In the entries below, find the line containing "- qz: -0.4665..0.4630" and the line containing "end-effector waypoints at". Copy those two lines and everything between them exactly, without the pictures.

_Listed entries:_
* * * * * * * * *
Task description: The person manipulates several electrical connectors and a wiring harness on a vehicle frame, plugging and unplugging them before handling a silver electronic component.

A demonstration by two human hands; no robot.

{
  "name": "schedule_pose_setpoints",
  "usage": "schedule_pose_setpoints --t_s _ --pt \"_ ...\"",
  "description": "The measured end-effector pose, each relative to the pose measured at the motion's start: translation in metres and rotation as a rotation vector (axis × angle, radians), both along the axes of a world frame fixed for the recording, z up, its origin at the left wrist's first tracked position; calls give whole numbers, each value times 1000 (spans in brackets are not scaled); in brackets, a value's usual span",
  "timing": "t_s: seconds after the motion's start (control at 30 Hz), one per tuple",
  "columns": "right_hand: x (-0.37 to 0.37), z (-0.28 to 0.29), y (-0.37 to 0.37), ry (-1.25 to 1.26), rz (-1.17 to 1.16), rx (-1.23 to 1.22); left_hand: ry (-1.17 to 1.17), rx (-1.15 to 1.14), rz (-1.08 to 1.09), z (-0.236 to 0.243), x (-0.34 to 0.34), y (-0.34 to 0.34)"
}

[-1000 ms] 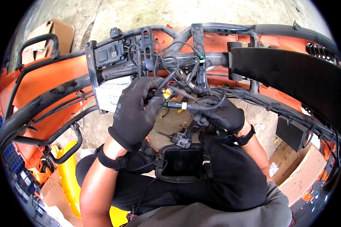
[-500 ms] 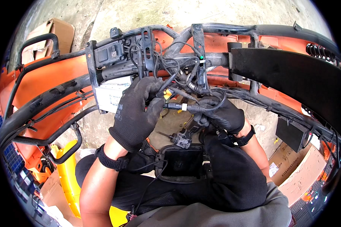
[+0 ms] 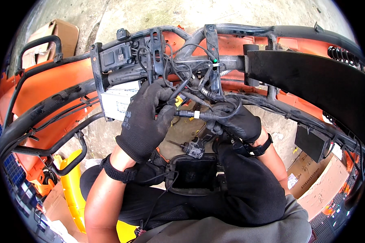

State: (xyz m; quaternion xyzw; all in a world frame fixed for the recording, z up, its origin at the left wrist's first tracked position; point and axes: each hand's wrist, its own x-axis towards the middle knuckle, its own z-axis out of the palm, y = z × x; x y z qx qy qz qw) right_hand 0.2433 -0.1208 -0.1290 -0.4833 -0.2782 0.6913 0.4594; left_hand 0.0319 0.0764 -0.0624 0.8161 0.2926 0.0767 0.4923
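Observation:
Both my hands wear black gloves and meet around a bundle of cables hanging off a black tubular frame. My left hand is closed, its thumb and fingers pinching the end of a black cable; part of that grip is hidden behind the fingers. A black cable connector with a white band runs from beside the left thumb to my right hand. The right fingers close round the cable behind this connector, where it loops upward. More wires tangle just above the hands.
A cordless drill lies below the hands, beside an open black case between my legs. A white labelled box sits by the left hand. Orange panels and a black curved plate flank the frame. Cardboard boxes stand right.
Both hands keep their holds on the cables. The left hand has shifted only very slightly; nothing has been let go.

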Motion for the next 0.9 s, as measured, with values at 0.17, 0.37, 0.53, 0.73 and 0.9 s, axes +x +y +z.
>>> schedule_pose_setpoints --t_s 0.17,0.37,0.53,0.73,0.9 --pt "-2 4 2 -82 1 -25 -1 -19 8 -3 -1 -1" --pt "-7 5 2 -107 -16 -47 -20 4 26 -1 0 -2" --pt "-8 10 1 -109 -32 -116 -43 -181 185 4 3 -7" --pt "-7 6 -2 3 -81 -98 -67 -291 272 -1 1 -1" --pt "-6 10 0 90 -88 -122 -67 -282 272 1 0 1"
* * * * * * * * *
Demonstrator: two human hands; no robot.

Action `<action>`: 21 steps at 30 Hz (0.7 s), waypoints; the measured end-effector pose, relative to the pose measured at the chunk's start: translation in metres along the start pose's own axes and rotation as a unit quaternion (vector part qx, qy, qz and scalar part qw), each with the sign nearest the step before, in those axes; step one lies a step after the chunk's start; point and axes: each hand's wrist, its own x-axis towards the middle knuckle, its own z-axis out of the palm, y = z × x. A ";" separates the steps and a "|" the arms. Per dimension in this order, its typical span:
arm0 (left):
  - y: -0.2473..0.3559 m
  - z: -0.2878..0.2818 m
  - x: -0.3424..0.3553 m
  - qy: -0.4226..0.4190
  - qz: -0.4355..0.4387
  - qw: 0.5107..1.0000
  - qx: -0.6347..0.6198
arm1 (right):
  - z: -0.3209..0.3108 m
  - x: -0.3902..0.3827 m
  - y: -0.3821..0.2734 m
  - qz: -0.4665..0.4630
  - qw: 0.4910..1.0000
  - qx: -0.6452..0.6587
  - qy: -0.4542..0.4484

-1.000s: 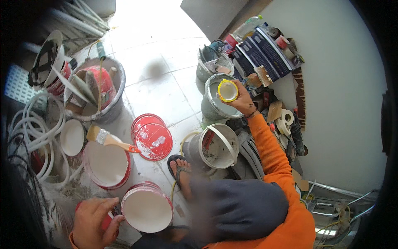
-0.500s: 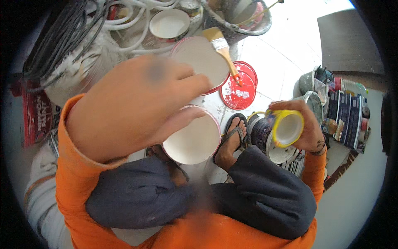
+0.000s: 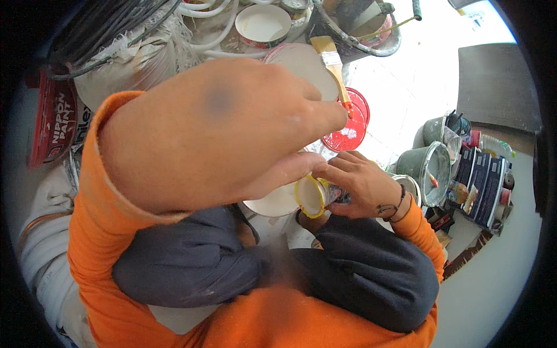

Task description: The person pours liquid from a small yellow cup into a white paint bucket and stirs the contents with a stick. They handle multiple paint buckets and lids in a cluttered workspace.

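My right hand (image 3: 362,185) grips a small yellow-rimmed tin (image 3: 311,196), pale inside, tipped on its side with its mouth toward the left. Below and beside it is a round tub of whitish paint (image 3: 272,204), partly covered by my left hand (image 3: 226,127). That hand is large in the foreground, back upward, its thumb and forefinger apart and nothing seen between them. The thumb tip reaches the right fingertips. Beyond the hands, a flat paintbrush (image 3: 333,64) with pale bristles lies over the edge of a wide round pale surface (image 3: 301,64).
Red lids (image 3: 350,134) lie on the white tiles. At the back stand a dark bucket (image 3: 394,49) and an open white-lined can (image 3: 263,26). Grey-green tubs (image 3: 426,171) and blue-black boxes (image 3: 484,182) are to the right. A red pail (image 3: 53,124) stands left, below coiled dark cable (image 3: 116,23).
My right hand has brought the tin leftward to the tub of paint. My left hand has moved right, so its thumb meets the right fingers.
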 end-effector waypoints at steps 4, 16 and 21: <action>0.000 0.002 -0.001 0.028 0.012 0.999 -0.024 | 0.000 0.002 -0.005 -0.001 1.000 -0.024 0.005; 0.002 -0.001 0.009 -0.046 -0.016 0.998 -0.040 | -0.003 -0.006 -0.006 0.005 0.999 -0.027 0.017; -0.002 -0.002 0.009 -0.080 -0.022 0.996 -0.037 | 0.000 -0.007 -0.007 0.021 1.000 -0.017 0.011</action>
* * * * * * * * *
_Output of the task:_
  - qz: -0.4665..0.4630
  - qw: 0.4910..1.0000
  - qx: -0.6452..0.6587
  - qy: -0.4542..0.4484

-1.000s: 
-0.500s: 
+0.000s: 

Task description: The person pours liquid from a small yellow cup into a white paint bucket and stirs the contents with a stick. They handle multiple paint buckets and lids in a cluttered workspace.

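My right hand (image 3: 362,185) grips a small yellow-rimmed tin (image 3: 311,196), pale inside, tipped on its side with its mouth toward the left. Below and beside it is a round tub of whitish paint (image 3: 272,204), partly covered by my left hand (image 3: 226,127). That hand is large in the foreground, back upward, its thumb and forefinger apart and nothing seen between them. The thumb tip reaches the right fingertips. Beyond the hands, a flat paintbrush (image 3: 333,64) with pale bristles lies over the edge of a wide round pale surface (image 3: 301,64).
Red lids (image 3: 350,134) lie on the white tiles. At the back stand a dark bucket (image 3: 394,49) and an open white-lined can (image 3: 263,26). Grey-green tubs (image 3: 426,171) and blue-black boxes (image 3: 484,182) are to the right. A red pail (image 3: 53,124) stands left, below coiled dark cable (image 3: 116,23).
My right hand has brought the tin leftward to the tub of paint. My left hand has moved right, so its thumb meets the right fingers.
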 end-effector waypoints at steps 4, 16 and 21: <action>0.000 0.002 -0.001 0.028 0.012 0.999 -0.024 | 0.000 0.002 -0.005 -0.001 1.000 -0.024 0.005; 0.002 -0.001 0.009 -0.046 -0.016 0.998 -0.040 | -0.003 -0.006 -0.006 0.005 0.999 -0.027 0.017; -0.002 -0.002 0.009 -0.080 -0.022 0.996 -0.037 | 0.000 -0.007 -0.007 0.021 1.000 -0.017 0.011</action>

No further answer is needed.